Fact Sheet 2 | Football: A Man’s Game?
In the crowd
Despite what you might imagine, football isn’t a game played and watched only by boys and men. It is also a game that many girls and women have a passion for – an interest that is not particularly new.
Louth supporters Abbey Woods, age 8, and Hannah Mulligan, both from Dundalk, Co. Louth, before the start of the game. Leinster GAA Football Championship Finals, Croke Park, Dublin. Picture credit: David Maher.
Women have always been present at football matches to a greater or lesser extent. Until the mid-1880s, women were admitted free to matches. However, this had to stop because too much money was being lost at the turnstiles. For example, Preston North End had to abandon their “Ladies free” concession in 1885 when 2000 female fans turned up.
Photographs of football crowds in the 1920s tend to suggest that women made up to about 20% of popular side support at some grounds. In fact, press reports from 1929 suggest that at least 50% of the trainloads of spectators who travelled to Wembley to watch Bolton Wanderers and Portsmouth were women.
Women’s football really began to grow again in the 1970s and 1980s, proving to be particularly popular in countries like Italy, Denmark, Sweden and Norway. The first women’s European Championships were won by Sweden in 1984.

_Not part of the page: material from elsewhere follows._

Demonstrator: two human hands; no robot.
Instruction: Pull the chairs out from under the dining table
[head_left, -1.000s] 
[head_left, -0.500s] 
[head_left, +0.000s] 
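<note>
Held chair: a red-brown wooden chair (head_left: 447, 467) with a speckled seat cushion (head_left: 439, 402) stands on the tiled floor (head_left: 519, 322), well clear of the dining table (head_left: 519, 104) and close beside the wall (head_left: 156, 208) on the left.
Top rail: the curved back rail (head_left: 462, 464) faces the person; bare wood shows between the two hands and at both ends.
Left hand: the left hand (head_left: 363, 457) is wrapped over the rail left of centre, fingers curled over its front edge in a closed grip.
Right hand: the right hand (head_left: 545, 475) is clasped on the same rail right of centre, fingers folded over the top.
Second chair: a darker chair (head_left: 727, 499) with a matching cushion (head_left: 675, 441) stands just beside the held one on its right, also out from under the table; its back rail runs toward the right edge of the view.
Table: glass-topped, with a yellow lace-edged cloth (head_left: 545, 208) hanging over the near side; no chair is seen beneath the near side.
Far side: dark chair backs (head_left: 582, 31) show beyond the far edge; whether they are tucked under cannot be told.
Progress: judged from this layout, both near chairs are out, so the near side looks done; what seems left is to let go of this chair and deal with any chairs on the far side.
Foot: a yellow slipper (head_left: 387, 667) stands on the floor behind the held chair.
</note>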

TG4’s sponsorship of the Ladies Football All Ireland Championships 2010 and the tenth year of the Ladies Football finals being televised by the national Irish language broadcaster. Picture credit: Stephen McCarthy
On the Pitch
the game of football is quite unsuitable for females and should not be encouraged.
Women have also always played football, even when the women’s game received very little support from the football authorities and it was felt to be an “unlady-like” thing to do. There was a very popular women’s team who used to play in front of large crowds in the early 1920s. They were called Dick Kerr’s Ladies and were formed in 1917, by a group of female munitions workers at Kerr’s engineering works in Preston. They had started out playing on the waste ground outside their factory, but by 1920 at a match against St Helen’s, they had a crowd of 53 000 spectators, with another 10-14000 locked out of the ground.

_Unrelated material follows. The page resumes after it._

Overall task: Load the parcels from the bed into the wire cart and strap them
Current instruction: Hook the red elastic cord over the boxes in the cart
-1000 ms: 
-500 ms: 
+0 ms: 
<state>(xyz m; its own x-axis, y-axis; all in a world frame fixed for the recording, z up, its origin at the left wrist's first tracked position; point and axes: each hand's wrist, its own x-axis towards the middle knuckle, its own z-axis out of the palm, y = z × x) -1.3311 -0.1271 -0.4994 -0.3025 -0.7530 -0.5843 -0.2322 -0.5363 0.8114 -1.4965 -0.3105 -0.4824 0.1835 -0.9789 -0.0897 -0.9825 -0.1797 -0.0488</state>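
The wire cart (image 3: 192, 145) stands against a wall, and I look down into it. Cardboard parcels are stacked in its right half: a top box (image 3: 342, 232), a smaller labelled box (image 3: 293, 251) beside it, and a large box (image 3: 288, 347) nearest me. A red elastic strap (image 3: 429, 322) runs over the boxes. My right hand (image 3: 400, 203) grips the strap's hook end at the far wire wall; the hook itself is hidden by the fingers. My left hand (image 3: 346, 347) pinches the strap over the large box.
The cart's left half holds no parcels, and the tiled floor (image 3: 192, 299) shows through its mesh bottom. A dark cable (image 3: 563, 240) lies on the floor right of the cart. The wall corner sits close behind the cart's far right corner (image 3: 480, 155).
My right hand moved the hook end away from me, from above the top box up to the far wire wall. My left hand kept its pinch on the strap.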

However, the Football Association was not very happy about women playing football. In December 1921 the FA’s ruling council stated, “the game of football is quite unsuitable for females and should not be encouraged.” Women’s games were no longer allowed to be played on FA pitches, a decision that was not reversed until 1971. Countries like Holland and Germany also imposed similar bans on women’s football. In the English Premier League today, about 15% of supporters are women. The Women’s Football Association of Ireland was founded in 1973.
Germany celebrate their 2007 Fifa Women’s World Cup win in China.

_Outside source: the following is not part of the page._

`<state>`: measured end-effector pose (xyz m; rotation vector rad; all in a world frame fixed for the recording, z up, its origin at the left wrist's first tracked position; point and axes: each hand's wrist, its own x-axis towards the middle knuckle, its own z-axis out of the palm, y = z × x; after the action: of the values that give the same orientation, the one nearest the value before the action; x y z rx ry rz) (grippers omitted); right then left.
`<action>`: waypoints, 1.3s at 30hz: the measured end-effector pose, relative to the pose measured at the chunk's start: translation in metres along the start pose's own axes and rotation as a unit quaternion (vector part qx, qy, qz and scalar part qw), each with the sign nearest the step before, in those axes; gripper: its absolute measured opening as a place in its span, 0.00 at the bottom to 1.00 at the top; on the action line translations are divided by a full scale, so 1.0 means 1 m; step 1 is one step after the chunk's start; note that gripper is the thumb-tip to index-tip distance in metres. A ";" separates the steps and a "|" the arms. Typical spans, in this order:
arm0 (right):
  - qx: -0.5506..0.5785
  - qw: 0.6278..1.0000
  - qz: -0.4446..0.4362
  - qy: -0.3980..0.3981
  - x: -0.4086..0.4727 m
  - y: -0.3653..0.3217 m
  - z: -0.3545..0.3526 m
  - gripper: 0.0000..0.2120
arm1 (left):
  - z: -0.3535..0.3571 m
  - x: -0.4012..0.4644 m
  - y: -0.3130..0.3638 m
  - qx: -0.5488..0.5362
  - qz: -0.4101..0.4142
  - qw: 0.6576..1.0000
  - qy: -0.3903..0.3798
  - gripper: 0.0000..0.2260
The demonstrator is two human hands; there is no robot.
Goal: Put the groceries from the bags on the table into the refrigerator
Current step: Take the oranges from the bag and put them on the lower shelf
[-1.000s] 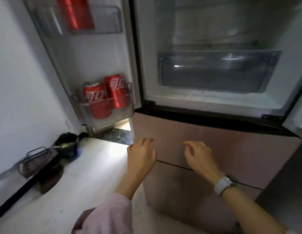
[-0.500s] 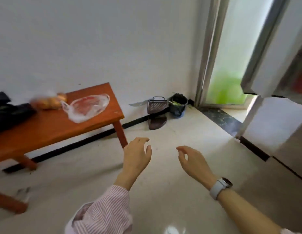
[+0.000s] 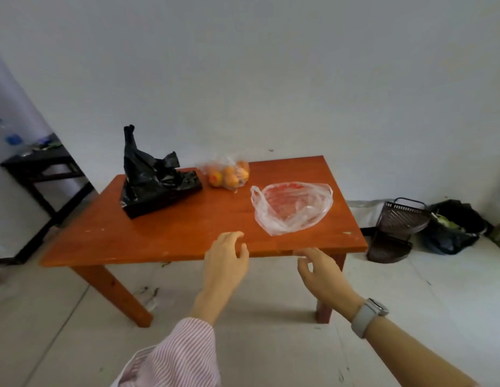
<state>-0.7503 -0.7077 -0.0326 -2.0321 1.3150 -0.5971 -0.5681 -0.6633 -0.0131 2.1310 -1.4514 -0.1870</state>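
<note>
A low orange-brown wooden table [image 3: 170, 238] stands against the white wall. On it sit a crumpled black plastic bag [image 3: 153, 180] at the left, a clear bag of orange fruit [image 3: 229, 174] at the back, and a flat clear plastic bag with red print [image 3: 293, 208] at the right. My left hand [image 3: 226, 261] hovers over the table's front edge with relaxed fingers, holding nothing. Just in front of that edge, below the clear bag, my right hand [image 3: 321, 272] is loosely open and empty. The refrigerator is out of view.
A dark wire basket [image 3: 399, 219] over a brown dustpan [image 3: 388, 247] and a black rubbish bag [image 3: 452, 227] stand on the floor at the right wall. A dark side table [image 3: 39, 169] stands at the far left. Pale floor lies in front of the table.
The view has swung left from the open refrigerator to the table. Both empty hands now reach toward the table's front edge.
</note>
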 end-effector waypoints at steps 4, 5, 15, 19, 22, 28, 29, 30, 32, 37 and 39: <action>-0.010 1.000 -0.012 -0.019 0.082 -0.008 0.013 0.15 | 0.003 0.069 -0.017 -0.020 -0.011 1.000 0.013 0.15; -0.006 1.000 -0.011 -0.026 0.105 -0.007 0.016 0.15 | 0.007 0.087 -0.022 -0.023 -0.012 1.000 0.014 0.15; -0.018 0.997 -0.055 -0.041 0.359 0.004 0.047 0.17 | 0.055 0.297 -0.074 -0.053 -0.095 0.994 0.014 0.17; -0.045 0.993 -0.092 -0.059 0.445 -0.008 0.069 0.20 | 0.070 0.366 -0.104 -0.052 -0.117 0.992 0.014 0.18; -0.060 0.990 -0.107 -0.065 0.499 -0.015 0.090 0.22 | 0.082 0.414 -0.129 -0.046 -0.117 0.992 0.000 0.18; -0.174 0.968 -0.168 -0.059 0.605 -0.028 0.133 0.26 | 0.111 0.515 -0.174 -0.037 -0.095 0.994 -0.025 0.25; -0.202 0.962 -0.172 -0.061 0.618 -0.030 0.140 0.28 | 0.116 0.528 -0.180 -0.024 -0.089 0.995 -0.030 0.25; -0.229 0.956 -0.174 -0.066 0.630 -0.029 0.148 0.29 | 0.121 0.538 -0.187 0.001 -0.082 0.996 -0.040 0.25; -0.283 0.938 -0.182 -0.085 0.648 -0.027 0.162 0.29 | 0.130 0.550 -0.200 0.046 -0.045 0.996 -0.055 0.19; -0.270 0.933 -0.177 -0.156 0.624 0.010 0.177 0.19 | 0.160 0.534 -0.227 0.046 0.152 0.980 -0.119 0.10; -0.287 0.916 -0.169 -0.226 0.599 0.033 0.186 0.20 | 0.169 0.522 -0.233 0.054 0.169 0.969 -0.172 0.12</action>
<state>-0.4087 -1.2173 -0.1656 -2.6917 0.9239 0.1617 -0.2335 -1.1290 -0.1773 1.9605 -2.0433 -0.3709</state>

Women’s football is officially the fastest growing sport worldwide. The standard and attractiveness of the women’s football is also improving markedly. An estimated 1 billion television viewers from 70 different countries watched the last FIFA Womens World Cup held in the USA in 1999. Over 650,000 people also attended the live games, and at the final, a record attendance of over 90,000 watched the USA beat China on penalties.
In Ireland, women’s and girl’s soccer is growing and the numbers have almost doubled in the past three years. There are over 350 clubs across Ireland playing football every week throughout their season – whether it’s a summer or winter one. Whether you currently are a player or want to play competitive or just recreational football, it’s a great way to keep fit and healthy, have fun and meet friends!